WHAT TO WORK ON: Only the lines from the beginning of the data below through the line containing "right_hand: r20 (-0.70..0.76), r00" belong in the response, each copied exactly.

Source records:
====

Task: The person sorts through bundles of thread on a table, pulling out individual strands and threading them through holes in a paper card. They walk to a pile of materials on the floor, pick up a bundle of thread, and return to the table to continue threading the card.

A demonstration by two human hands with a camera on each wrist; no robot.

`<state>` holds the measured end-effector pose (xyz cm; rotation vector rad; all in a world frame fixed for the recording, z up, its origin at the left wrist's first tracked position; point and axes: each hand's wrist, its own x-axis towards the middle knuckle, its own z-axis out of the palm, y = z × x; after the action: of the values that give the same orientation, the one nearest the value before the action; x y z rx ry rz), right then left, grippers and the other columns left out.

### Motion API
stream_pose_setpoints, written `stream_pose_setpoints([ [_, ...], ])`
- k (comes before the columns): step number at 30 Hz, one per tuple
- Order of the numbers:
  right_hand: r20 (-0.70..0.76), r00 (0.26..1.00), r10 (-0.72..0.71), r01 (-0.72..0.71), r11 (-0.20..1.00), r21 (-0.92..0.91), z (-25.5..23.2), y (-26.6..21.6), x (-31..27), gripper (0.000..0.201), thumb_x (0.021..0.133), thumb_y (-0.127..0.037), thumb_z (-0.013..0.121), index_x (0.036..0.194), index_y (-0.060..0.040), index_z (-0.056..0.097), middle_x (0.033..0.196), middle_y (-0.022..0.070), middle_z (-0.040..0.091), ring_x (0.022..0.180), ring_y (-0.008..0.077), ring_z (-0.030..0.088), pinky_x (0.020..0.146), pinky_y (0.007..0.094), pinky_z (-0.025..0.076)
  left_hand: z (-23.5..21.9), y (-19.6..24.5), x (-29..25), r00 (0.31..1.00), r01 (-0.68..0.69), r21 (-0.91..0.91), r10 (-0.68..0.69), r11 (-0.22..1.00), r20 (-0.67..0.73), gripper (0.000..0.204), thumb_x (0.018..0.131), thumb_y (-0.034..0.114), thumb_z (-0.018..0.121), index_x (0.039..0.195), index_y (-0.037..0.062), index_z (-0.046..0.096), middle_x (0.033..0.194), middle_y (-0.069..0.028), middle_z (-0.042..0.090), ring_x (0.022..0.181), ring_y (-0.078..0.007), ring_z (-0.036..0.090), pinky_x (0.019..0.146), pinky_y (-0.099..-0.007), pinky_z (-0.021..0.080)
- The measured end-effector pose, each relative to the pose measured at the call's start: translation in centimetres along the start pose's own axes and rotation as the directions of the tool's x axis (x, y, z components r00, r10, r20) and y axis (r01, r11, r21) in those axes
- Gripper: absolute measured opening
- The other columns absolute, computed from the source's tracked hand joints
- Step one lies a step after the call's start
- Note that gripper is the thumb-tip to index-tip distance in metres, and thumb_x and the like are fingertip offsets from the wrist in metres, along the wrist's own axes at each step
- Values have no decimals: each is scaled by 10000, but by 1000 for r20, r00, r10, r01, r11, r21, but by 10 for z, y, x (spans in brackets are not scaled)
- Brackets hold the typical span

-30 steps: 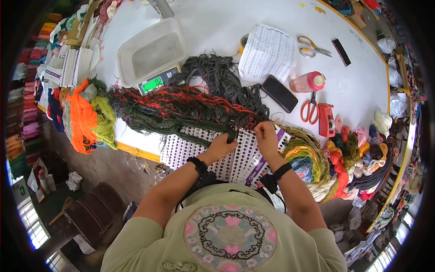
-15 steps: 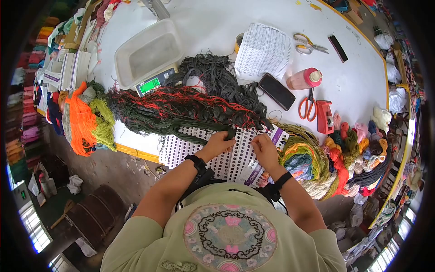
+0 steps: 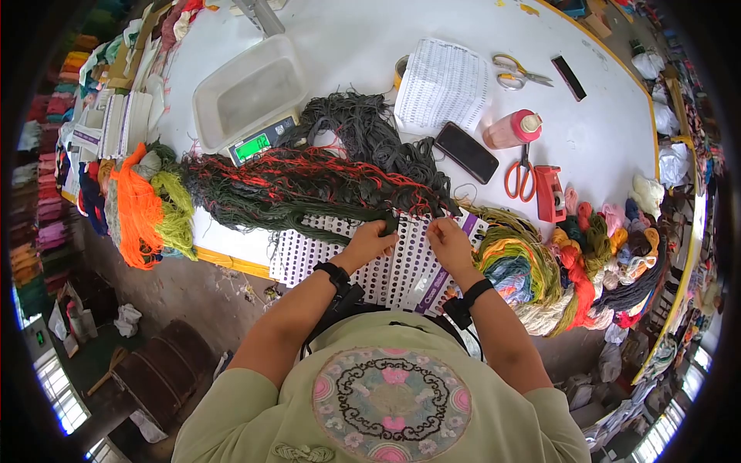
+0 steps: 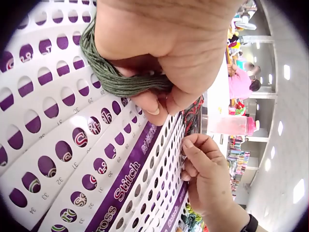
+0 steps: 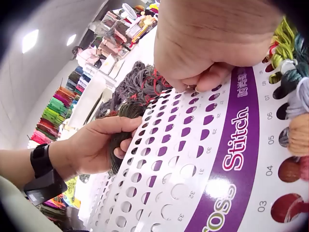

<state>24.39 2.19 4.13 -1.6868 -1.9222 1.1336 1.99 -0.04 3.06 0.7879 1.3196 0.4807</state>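
Note:
My left hand (image 3: 371, 245) grips a looped hank of dark green thread (image 4: 116, 79), its fingers and thumb curled round the strands. The rest of the hank trails left across the table in the head view. Beneath both hands lie overlapping white thread cards (image 5: 145, 159) with rows of punched holes, printed numbers and purple "Cross Stitch" bands. My right hand (image 3: 452, 248) is to the right of the left one, fingers bent and thumb close to them. Its fingertips (image 5: 207, 79) are right at the holes near the far end of the cards; I cannot tell whether they pinch a strand.
Behind the cards lies a heap of black and red thread (image 3: 309, 174). Beyond are a scale (image 3: 262, 141) bearing a plastic tub (image 3: 247, 92), a phone (image 3: 466, 152), a pink bottle (image 3: 512, 130), scissors (image 3: 521, 181) and a tape dispenser (image 3: 549, 193). Colourful hanks (image 3: 513, 266) crowd the right.
My right hand has come down slightly toward the cards. My left hand keeps its grip on the green thread with little movement. The head view has shifted a little.

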Motion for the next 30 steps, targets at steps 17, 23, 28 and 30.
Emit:
stream_pose_setpoints([
  [17,7,979,204,-204,979,-5,1,-19,0,654,816,-126,661,1398,-87,364,780,70,610,695,228,623,635,343,483,-4,-2,0,999,-14,-28,16,1000,48,201,897,210,638,890,10,615,735,-51,651,594,-101,607,504,-231,474],
  [23,-97,986,137,-129,988,83,9,-4,-6,506,832,-123,639,1306,-95,467,789,61,608,684,230,622,636,355,480,-30,14,-35,999,24,-161,-19,987,30,233,930,264,587,908,34,622,831,-63,687,610,-91,600,495,-212,445],
  [28,-191,956,222,-154,935,318,9,-4,-26,366,865,-94,611,1221,-94,528,766,46,594,599,147,549,577,298,449,-68,10,-73,1000,11,-132,-12,991,-8,224,932,247,585,945,25,608,837,-66,690,577,-75,557,477,-213,408],
  [30,-234,951,204,-152,963,225,9,-3,-38,347,866,-94,611,1205,-94,538,735,49,586,581,145,540,560,306,443,-77,6,-88,998,30,-129,-36,991,-46,211,933,235,582,942,26,610,831,-60,686,570,-69,539,475,-213,399],
])
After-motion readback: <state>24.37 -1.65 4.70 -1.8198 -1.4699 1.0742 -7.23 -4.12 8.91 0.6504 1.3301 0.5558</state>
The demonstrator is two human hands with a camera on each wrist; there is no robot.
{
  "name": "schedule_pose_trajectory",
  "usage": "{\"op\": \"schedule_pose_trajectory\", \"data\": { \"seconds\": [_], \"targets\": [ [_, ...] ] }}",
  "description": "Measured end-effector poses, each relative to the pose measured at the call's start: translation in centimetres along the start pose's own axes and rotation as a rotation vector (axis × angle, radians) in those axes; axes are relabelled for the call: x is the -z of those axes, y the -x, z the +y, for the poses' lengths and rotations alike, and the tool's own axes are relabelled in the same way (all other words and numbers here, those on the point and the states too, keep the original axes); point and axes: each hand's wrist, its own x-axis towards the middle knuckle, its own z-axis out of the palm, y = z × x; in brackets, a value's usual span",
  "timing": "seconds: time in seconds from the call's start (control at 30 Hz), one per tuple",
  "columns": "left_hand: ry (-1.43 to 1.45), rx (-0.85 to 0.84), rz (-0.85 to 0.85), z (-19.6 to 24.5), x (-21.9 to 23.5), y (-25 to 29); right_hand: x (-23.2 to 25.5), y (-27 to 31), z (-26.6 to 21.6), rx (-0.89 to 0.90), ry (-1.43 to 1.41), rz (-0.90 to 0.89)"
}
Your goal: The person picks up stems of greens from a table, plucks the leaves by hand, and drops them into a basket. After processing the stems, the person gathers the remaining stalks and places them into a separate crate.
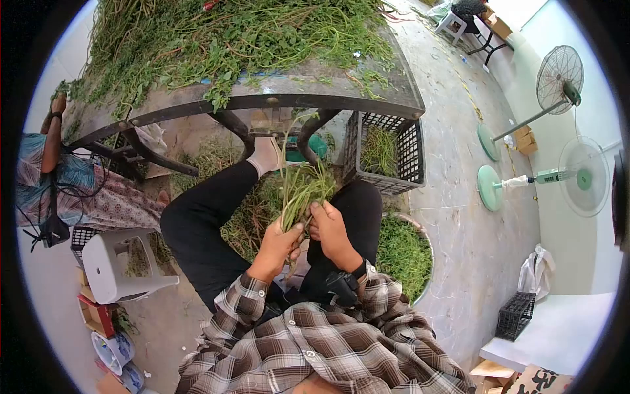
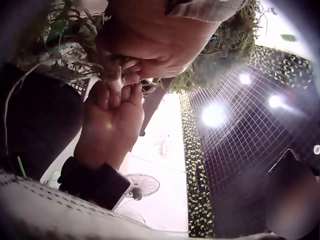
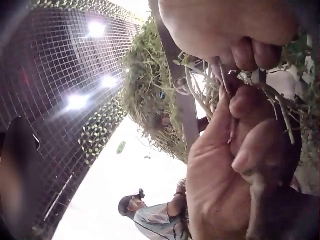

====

ANSWER TO THIS TASK:
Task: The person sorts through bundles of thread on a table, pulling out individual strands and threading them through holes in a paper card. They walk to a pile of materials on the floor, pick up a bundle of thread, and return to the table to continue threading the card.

A demonstration by two human hands with a camera on each wrist; no robot.

`<state>` holds the measured end-effector pose (xyz cm; rotation vector rad; all in a world frame fixed for the recording, z up, its origin at the left wrist's first tracked position; point and axes: each hand's wrist, its own x-axis towards the middle knuckle, its own z-axis out of the palm, y = z × x; after the action: of the values that give the same orientation, the one nearest the value before the action; x y z rx ry rz), right then left, grippers and the other columns left out.

### Motion API
stream_pose_setpoints, written `stream_pose_setpoints([ [_, ...], ])`
- k (comes before the columns): step number at 30 Hz, one per tuple
- Order of the numbers:
  right_hand: r20 (-0.70..0.76), r00 (0.26..1.00), r10 (-0.72..0.71), r01 (-0.72..0.71), r11 (-0.20..1.00), r21 (-0.92..0.91), z (-25.5..23.2), y (-26.6..21.6), x (-31..27), gripper (0.000..0.201), thumb_x (0.021..0.133), thumb_y (-0.127..0.037), thumb_z (-0.013..0.121), index_x (0.036..0.194), index_y (-0.060..0.040), index_z (-0.056..0.097), middle_x (0.033..0.196), middle_y (-0.022..0.070), middle_z (-0.040..0.091), ring_x (0.022..0.180), ring_y (-0.008..0.077), ring_z (-0.030..0.088), pinky_x (0.020..0.146), pinky_y (0.007..0.094), pinky_z (-0.025..0.076)

No part of the exercise remains open.